■ Work to complete ■
Beginning with the line that holds "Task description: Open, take", please retype each line through the end of the listing below, both ends included, and nothing more.

= = = = = = =

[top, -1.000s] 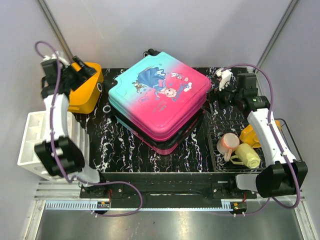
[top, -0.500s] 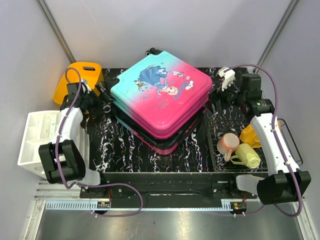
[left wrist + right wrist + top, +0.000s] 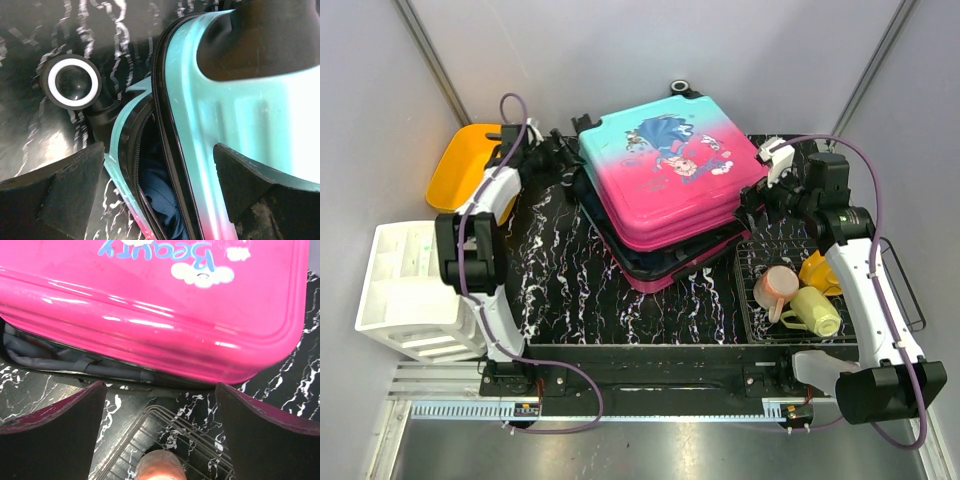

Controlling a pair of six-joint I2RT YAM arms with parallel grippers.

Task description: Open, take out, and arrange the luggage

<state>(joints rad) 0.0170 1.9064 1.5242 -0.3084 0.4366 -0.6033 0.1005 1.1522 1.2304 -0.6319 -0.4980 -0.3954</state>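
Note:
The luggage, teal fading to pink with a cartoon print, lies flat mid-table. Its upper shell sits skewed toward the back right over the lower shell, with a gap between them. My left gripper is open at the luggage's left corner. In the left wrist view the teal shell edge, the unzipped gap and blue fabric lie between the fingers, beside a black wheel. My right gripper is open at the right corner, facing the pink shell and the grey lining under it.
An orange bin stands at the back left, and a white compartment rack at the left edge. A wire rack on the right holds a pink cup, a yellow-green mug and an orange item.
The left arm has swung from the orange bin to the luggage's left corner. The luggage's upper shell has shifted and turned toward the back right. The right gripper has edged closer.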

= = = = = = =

■ Response to the exercise ■
Task description: Open, take out, and arrange the luggage

<state>(joints rad) 0.0170 1.9064 1.5242 -0.3084 0.4366 -0.6033 0.1005 1.1522 1.2304 -0.6319 -0.4980 -0.3954</state>
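Note:
The luggage, teal fading to pink with a cartoon print, lies flat mid-table. Its upper shell sits skewed toward the back right over the lower shell, with a gap between them. My left gripper is open at the luggage's left corner. In the left wrist view the teal shell edge, the unzipped gap and blue fabric lie between the fingers, beside a black wheel. My right gripper is open at the right corner, facing the pink shell and the grey lining under it.
An orange bin stands at the back left, and a white compartment rack at the left edge. A wire rack on the right holds a pink cup, a yellow-green mug and an orange item.
The left arm has swung from the orange bin to the luggage's left corner. The luggage's upper shell has shifted and turned toward the back right. The right gripper has edged closer.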

The answer stands, and there is nothing more to add.